Search the data for the word "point" and copy each line that has it.

<<<<

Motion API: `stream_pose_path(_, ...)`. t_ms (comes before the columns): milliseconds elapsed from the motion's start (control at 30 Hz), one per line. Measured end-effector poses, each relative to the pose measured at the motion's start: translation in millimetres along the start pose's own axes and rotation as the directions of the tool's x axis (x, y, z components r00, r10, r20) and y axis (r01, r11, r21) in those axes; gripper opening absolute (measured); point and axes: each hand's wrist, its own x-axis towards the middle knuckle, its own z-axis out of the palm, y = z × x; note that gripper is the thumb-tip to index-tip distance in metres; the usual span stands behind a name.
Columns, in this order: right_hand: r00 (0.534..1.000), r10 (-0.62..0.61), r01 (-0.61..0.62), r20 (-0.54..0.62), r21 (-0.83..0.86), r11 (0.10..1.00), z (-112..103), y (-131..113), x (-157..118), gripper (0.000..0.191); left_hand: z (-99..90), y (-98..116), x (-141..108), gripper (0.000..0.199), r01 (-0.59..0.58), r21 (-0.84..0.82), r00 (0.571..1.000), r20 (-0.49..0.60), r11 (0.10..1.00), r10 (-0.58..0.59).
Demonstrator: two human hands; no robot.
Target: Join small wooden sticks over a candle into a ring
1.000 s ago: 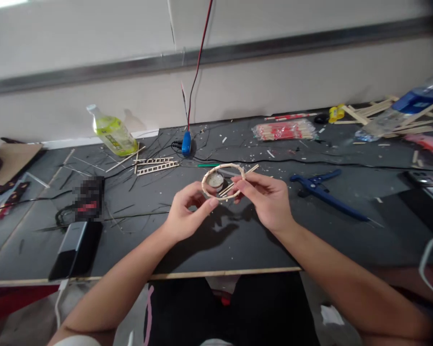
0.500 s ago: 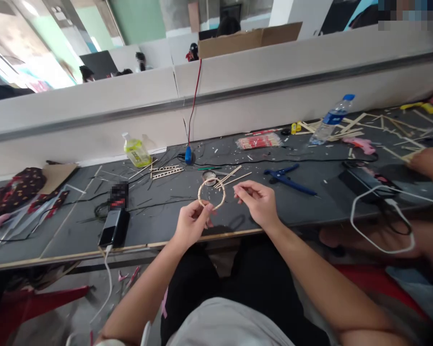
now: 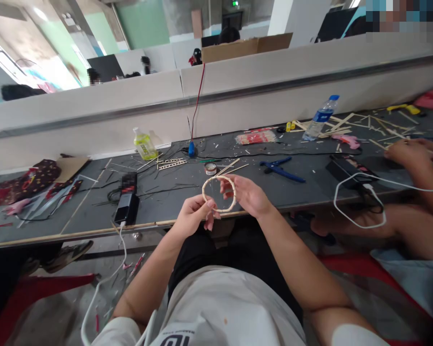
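A pale ring with joint-like bands (image 3: 219, 210), wooden or bamboo-like, is held above the table's front edge. My left hand (image 3: 195, 214) pinches its lower left side between thumb and fingers. Close behind the ring's right side is my right hand (image 3: 247, 194), its fingers curled and partly seen through the ring. Whether it touches the ring or pinches something thin is unclear. Beyond the ring are a small round tin or roll (image 3: 210, 168) and thin wooden sticks (image 3: 234, 166). Blue pliers-like cutters (image 3: 282, 169) lie to the right.
A power bank-like device (image 3: 127, 207) with a white cable sits at the left front edge. At the back are a green-yellow bottle (image 3: 145, 144), a blue glue-gun-like tool (image 3: 191, 149) and a water bottle (image 3: 321, 118). A co-worker's hand (image 3: 406, 153) is at right.
My right hand has moved left, from beside the ring to close behind its right side. The ring, still in my left hand, appears slightly farther right. The camera view has shifted.
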Motion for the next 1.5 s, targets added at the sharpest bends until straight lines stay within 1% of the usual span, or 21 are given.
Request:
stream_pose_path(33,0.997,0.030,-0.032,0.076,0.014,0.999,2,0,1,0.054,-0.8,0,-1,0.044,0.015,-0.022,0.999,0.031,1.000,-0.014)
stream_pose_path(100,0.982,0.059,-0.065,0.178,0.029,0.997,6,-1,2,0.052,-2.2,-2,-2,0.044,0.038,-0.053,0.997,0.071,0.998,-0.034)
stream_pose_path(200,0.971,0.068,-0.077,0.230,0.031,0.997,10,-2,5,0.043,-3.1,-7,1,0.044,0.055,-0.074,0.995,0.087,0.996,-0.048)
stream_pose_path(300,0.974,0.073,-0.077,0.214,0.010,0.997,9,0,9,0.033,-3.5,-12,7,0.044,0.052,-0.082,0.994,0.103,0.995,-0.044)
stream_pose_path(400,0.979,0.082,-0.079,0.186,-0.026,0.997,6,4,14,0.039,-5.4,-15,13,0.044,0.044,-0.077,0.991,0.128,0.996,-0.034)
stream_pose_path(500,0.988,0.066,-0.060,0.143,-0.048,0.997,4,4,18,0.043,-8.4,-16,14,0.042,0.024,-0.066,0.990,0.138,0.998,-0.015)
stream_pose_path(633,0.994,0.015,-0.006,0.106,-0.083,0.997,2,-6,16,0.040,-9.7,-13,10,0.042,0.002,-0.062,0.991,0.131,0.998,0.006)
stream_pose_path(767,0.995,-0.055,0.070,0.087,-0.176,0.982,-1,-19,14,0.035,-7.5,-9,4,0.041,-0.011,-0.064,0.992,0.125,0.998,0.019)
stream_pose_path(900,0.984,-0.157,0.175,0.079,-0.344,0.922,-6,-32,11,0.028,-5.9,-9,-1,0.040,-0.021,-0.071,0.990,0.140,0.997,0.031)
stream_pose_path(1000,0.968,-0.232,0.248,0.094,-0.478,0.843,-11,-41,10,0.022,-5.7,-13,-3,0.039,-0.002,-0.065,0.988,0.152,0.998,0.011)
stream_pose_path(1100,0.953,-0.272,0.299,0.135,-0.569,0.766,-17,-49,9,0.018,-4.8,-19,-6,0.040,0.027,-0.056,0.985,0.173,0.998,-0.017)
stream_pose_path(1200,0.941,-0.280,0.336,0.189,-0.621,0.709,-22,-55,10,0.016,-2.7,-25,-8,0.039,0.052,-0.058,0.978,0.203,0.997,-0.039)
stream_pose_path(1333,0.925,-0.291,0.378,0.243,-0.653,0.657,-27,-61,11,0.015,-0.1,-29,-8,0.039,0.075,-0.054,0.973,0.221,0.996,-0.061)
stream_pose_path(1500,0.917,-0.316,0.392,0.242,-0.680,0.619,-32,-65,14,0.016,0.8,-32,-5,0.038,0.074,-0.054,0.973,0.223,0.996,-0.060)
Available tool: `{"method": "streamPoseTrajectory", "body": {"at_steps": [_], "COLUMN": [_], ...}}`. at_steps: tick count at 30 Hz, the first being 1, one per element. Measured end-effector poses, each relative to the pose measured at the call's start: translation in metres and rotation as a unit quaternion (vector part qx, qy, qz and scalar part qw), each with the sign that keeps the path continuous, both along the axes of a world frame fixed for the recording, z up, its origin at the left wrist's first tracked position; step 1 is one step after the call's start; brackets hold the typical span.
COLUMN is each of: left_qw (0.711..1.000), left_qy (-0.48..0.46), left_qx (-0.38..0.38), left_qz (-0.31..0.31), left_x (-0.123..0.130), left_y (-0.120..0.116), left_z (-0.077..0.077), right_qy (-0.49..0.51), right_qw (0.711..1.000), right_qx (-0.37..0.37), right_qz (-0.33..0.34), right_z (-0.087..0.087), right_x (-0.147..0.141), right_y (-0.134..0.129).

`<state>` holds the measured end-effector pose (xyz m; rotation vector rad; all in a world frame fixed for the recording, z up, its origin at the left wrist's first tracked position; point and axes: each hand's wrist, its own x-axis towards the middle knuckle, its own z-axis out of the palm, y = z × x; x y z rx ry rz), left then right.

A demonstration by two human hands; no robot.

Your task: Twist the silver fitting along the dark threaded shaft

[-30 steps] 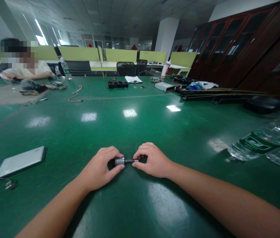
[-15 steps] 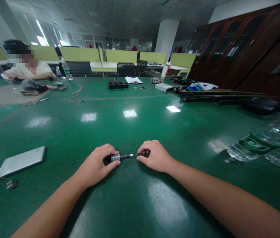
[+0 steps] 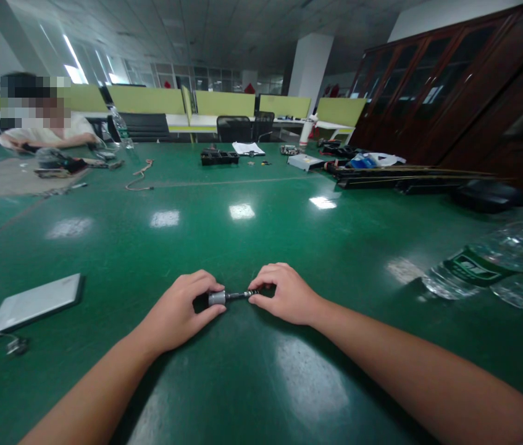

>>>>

▸ **Expected output**
Motion API: `stream_pose_path(_, ...)`. t_ms (comes before the columns): milliseconds elapsed from the motion's start (control at 30 Hz), one per line. Measured end-effector poses, each relative to the pose measured at the motion's start: translation in millimetres along the start pose's own axes and rotation as the directions of the tool's x axis (x, y, z components r00, r10, r20) and y axis (r01, r11, r21) in those axes; gripper opening absolute (measured); point and axes: each hand's wrist, its own x-axis towards the middle knuckle, its own z-axis out of the palm, y = z × x; note that gripper is the thumb-tip to index-tip distance in metres; the usual span stands behind a name.
`<state>` holds the measured end-effector pose (xyz m; rotation vector rad; all in a world frame fixed for the recording, z up, its origin at the left wrist's first tracked position; point and axes: each hand's wrist, its own x-axis towards the middle knuckle, its own z-axis out of the palm, y = z × x; x y z rx ry rz), left then right.

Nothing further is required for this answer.